Problem requirements: Determine the number of lines in the data that contain "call", and write only that number.

Source data:

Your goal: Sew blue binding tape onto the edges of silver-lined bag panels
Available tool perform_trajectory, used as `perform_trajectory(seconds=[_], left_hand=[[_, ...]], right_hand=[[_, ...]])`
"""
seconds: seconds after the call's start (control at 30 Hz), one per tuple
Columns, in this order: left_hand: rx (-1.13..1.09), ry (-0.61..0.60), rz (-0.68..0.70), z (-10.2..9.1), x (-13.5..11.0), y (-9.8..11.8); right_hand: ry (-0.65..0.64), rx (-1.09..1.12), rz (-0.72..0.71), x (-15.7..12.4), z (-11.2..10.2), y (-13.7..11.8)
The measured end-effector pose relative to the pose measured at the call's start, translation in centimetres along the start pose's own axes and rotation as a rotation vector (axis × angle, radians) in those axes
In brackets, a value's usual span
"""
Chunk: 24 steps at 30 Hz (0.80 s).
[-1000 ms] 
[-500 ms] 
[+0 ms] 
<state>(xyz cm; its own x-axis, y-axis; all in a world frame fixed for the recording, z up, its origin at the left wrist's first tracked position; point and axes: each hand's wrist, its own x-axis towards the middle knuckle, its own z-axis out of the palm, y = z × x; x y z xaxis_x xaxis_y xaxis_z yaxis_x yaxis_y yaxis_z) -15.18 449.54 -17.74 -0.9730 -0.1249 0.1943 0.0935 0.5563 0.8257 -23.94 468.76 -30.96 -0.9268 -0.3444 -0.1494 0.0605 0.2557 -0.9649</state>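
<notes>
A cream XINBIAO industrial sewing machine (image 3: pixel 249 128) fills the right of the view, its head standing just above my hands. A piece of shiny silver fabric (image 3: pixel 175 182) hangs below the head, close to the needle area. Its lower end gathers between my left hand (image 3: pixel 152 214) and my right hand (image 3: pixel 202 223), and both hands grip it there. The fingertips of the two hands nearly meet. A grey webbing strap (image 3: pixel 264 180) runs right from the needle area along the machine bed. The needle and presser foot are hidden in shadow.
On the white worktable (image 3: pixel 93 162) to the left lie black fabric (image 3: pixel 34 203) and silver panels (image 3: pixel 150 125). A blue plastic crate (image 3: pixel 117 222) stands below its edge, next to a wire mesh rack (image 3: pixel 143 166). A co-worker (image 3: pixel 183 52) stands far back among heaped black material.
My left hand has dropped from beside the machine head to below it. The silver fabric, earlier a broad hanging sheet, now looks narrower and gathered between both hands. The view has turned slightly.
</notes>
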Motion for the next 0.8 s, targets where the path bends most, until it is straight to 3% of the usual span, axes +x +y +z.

Task response: 2